_Task details:_
Retype the listing exactly, with no images.

_Dataset content:_
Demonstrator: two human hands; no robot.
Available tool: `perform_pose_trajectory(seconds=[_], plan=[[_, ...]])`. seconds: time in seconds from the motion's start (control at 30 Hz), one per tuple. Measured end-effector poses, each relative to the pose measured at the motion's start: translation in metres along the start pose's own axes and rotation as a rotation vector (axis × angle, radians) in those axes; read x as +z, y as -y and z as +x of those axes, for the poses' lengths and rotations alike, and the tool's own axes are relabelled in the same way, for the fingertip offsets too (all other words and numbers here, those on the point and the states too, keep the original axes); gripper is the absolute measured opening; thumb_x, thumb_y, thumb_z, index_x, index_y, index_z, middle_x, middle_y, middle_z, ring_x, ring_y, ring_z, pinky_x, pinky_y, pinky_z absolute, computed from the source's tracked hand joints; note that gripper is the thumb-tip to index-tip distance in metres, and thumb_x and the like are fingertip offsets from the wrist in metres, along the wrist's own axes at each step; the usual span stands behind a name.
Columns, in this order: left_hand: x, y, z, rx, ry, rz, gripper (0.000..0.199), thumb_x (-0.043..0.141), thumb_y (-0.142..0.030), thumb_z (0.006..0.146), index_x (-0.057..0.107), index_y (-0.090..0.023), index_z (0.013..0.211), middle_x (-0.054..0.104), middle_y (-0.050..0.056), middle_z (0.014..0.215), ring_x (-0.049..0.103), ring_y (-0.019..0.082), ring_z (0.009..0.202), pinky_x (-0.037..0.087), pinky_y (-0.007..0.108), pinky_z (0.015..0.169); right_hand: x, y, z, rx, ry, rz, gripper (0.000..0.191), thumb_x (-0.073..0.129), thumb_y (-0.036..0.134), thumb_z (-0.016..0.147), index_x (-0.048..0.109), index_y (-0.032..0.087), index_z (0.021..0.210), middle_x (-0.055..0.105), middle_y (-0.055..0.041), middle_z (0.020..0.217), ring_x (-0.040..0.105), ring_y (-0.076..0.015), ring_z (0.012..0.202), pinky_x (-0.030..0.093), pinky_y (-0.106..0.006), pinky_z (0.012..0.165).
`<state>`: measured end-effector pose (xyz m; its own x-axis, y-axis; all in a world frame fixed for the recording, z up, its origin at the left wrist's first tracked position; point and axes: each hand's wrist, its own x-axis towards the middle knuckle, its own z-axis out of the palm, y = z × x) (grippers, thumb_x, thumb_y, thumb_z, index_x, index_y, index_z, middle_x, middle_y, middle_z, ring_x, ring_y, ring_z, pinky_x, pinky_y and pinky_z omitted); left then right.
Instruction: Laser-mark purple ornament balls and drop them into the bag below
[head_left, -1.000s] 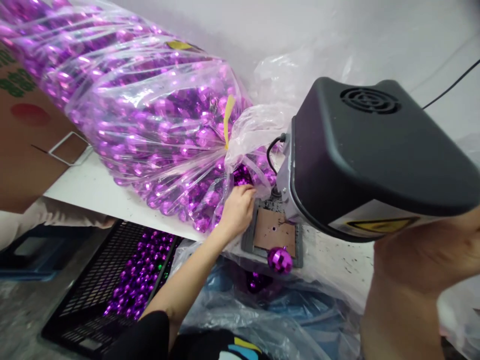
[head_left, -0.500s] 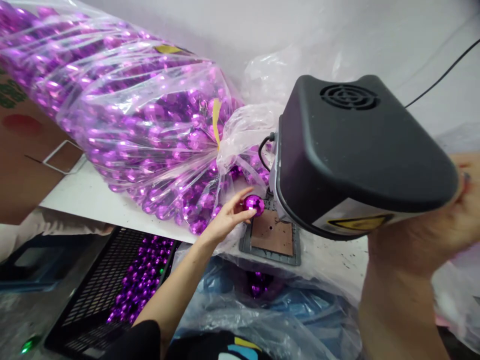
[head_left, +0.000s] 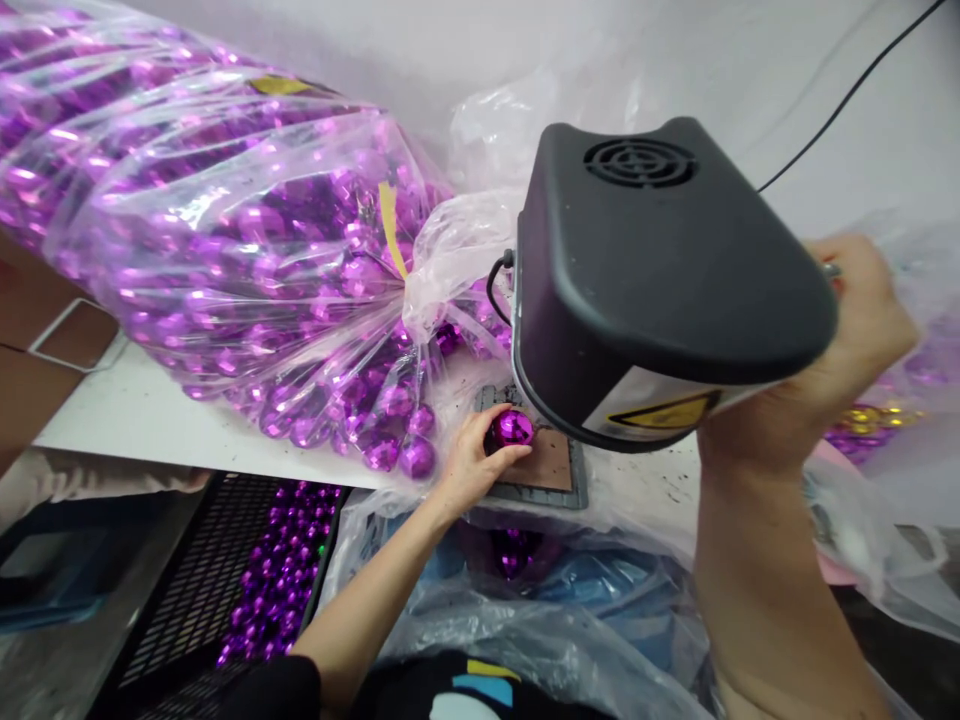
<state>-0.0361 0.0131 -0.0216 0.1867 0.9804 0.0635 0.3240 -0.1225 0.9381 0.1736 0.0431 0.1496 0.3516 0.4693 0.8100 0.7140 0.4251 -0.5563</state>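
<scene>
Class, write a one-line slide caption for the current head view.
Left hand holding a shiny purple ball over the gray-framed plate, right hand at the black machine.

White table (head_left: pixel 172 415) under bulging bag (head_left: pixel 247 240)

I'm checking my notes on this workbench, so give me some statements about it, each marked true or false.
1. The left hand has a shiny purple faceted ball in its grip. True.
2. The right hand lies flat on the white tabletop. False: it is raised at the rounded black machine housing.
3. A yellow strip shows at the gathered neck of the clear plastic bag. True.
4. The black mesh crate holds mostly yellow pieces. False: they are mostly purple.
5. The housing bears a label with a yellow warning triangle. True.
</scene>
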Motion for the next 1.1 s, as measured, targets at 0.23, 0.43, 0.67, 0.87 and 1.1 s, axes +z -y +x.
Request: perform_pose_trajectory(seconds=[0.23, 0.43, 0.67, 0.87, 1.1], plan=[[0.018, 0.006, -0.003, 0.134, -0.012, 0.100, 0.050, 0.076, -0.042, 0.082, 0.063, -0.025, 0.127, 0.070, 0.009, 0.121, 0.064, 0.029, 0.109, 0.049, 0.049, 0.101, 0.000, 0.003, 0.000, -0.014, 0.019, 0.005, 0.039, 0.048, 0.042, 0.096, 0.055, 0.008, 0.079, 0.034, 0.0055, 0.061, 0.032, 0.0004, 0.062, 0.025, -0.018, 0.062], [0.024, 0.007, -0.009, 0.238, -0.012, 0.146, 0.051, 0.070, -0.045, 0.087, 0.056, -0.021, 0.130, 0.067, 0.011, 0.124, 0.063, 0.027, 0.112, 0.051, 0.046, 0.098, 0.000, 0.005, -0.001, 0.008, 0.011, -0.022, 0.034, 0.050, 0.037, 0.095, 0.057, 0.008, 0.079, 0.034, 0.0057, 0.060, 0.032, 0.0006, 0.061, 0.025, -0.017, 0.060], [0.024, 0.001, -0.008, 0.309, 0.035, 0.297, 0.039, 0.065, -0.040, 0.091, 0.059, -0.020, 0.124, 0.068, 0.012, 0.122, 0.061, 0.028, 0.117, 0.041, 0.052, 0.109, -0.001, 0.004, -0.001, 0.016, 0.023, 0.001, 0.032, 0.050, 0.036, 0.096, 0.055, 0.009, 0.079, 0.036, 0.0064, 0.058, 0.035, 0.0008, 0.058, 0.028, -0.016, 0.058], [0.024, -0.001, -0.007, 0.300, 0.003, 0.357, 0.040, 0.063, -0.041, 0.092, 0.059, -0.021, 0.126, 0.068, 0.011, 0.123, 0.060, 0.029, 0.117, 0.038, 0.053, 0.111, -0.005, 0.007, 0.000, 0.017, 0.061, 0.026, 0.036, 0.050, 0.042, 0.096, 0.053, 0.010, 0.079, 0.038, 0.0055, 0.061, 0.036, 0.0010, 0.062, 0.030, -0.013, 0.058], [0.024, -0.004, -0.008, 0.302, 0.004, 0.316, 0.038, 0.063, -0.038, 0.091, 0.059, -0.021, 0.125, 0.068, 0.011, 0.123, 0.058, 0.029, 0.120, 0.031, 0.056, 0.117, -0.024, 0.004, -0.032, -0.153, -0.055, 0.044, 0.029, 0.050, 0.037, 0.095, 0.063, 0.012, 0.085, 0.053, 0.0002, 0.072, 0.045, -0.0016, 0.061, 0.035, -0.019, 0.056]])
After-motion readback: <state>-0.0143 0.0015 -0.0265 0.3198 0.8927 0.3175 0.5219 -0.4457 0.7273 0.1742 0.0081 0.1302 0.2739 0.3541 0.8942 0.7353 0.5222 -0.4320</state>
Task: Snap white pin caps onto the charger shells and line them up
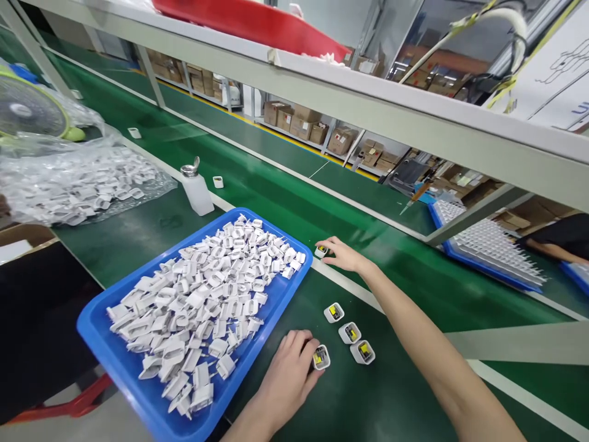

_Answer section:_
Demonstrator: two human hands; no robot.
Available tool: `perform_pose_trajectory(seconds=[_], plan=[[_, ...]])`. seconds: time in seconds from the motion's start (control at 30 Hz), one per tuple. Measured end-effector poses, each relative to the pose measured at the motion's start: translation in metres along the start pose's own axes and rotation as a rotation vector (axis × angle, radians) in those axes; read x as +z, y as -y and z as +x of those axes, for the poses' lengths and rotations alike, and the tool's own axes are relabelled in the same way, for the fingertip offsets too (all other words and numbers here, those on the point and the states too, keep the original axes); gripper is the absolute measured opening; thumb_x, thumb_y, thumb_z, index_x, index_y, index_z, middle_x, middle_y, middle_z, ring_x, ring_y, ring_z, pinky_x, pinky_y, pinky_z absolute, computed from the source's tracked hand joints; note that gripper is the thumb-tip to index-tip distance in metres, and thumb_x and the like are fingertip offsets from the wrist in metres, along the wrist's own axes at each step; the usual span stands behind a name.
Columns, in this order: left_hand: x, y, z, rx, ry, rz, gripper (0.000..0.199), thumb_x (-0.043..0.141), thumb_y (-0.142..0.030), thumb_z (0.006..0.146), index_x (-0.057..0.107), index_y (-0.090..0.023), index_z (0.013..0.211), middle_x (-0.054..0.104), middle_y (-0.050..0.056), middle_z (0.014..0.215), ring_x (-0.049..0.103), ring_y (-0.019..0.082), ring_z (0.009..0.202), pinky_x (-0.037..0.087), pinky_y (-0.007..0.108), pinky_z (0.015..0.169); right_hand: x, y, z, rx, ry, rz, gripper (0.000..0.191), thumb_x (-0.073..0.129), thumb_y (-0.036..0.134), thumb_z (-0.016..0.147), index_x (-0.048..0.109), index_y (-0.032..0.087), index_z (0.021..0.210), middle_x (-0.055..0.105), middle_y (-0.055..0.041), middle_z (0.020..0.217), ring_x (-0.040..0.105), ring_y (-0.076..0.015), ring_z (0.012..0.202), pinky_x (-0.030..0.093), pinky_y (-0.106..0.006), pinky_z (0.012..0.165).
`<state>`: measured end-effector pose (xyz m; its own x-axis, y-axis; all in a world frame fixed for the recording, z up, its origin at the left wrist's first tracked position; point and axes: each hand's wrist, its own x-axis towards the middle knuckle, its own z-axis out of the palm, y = z × x) (grippers, thumb_x, thumb_y, thumb_z, index_x, index_y, index_z, middle_x, middle_y, middle_z, ring_x, ring_y, ring_z, pinky_x, pinky_y and pinky_z omitted); left then right.
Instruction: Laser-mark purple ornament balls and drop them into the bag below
[head_left, -1.000s] 
[head_left, -0.500s] 
[head_left, +0.000s] 
<state>-0.0361 0.0131 -0.0216 0.1867 0.9804 0.0635 0.3240 -0.1225 0.9381 0.1736 0.0431 0.1496 0.3516 0.4693 0.8100 0.7140 0.4251 -0.5563</state>
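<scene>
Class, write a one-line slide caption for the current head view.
Left hand holding a shiny purple ball over the gray-framed plate, right hand at the black machine.

White table (head_left: pixel 172 415) under bulging bag (head_left: pixel 247 240)

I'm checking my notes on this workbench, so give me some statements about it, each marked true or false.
1. The left hand has a shiny purple faceted ball in its grip. True.
2. The right hand lies flat on the white tabletop. False: it is raised at the rounded black machine housing.
3. A yellow strip shows at the gathered neck of the clear plastic bag. True.
4. The black mesh crate holds mostly yellow pieces. False: they are mostly purple.
5. The housing bears a label with a yellow warning triangle. True.
</scene>
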Motion for the next 1.1 s, as measured, targets at 0.23, 0.43, 0.67, 0.87 and 1.1 s, axes +z -y +x.
Request: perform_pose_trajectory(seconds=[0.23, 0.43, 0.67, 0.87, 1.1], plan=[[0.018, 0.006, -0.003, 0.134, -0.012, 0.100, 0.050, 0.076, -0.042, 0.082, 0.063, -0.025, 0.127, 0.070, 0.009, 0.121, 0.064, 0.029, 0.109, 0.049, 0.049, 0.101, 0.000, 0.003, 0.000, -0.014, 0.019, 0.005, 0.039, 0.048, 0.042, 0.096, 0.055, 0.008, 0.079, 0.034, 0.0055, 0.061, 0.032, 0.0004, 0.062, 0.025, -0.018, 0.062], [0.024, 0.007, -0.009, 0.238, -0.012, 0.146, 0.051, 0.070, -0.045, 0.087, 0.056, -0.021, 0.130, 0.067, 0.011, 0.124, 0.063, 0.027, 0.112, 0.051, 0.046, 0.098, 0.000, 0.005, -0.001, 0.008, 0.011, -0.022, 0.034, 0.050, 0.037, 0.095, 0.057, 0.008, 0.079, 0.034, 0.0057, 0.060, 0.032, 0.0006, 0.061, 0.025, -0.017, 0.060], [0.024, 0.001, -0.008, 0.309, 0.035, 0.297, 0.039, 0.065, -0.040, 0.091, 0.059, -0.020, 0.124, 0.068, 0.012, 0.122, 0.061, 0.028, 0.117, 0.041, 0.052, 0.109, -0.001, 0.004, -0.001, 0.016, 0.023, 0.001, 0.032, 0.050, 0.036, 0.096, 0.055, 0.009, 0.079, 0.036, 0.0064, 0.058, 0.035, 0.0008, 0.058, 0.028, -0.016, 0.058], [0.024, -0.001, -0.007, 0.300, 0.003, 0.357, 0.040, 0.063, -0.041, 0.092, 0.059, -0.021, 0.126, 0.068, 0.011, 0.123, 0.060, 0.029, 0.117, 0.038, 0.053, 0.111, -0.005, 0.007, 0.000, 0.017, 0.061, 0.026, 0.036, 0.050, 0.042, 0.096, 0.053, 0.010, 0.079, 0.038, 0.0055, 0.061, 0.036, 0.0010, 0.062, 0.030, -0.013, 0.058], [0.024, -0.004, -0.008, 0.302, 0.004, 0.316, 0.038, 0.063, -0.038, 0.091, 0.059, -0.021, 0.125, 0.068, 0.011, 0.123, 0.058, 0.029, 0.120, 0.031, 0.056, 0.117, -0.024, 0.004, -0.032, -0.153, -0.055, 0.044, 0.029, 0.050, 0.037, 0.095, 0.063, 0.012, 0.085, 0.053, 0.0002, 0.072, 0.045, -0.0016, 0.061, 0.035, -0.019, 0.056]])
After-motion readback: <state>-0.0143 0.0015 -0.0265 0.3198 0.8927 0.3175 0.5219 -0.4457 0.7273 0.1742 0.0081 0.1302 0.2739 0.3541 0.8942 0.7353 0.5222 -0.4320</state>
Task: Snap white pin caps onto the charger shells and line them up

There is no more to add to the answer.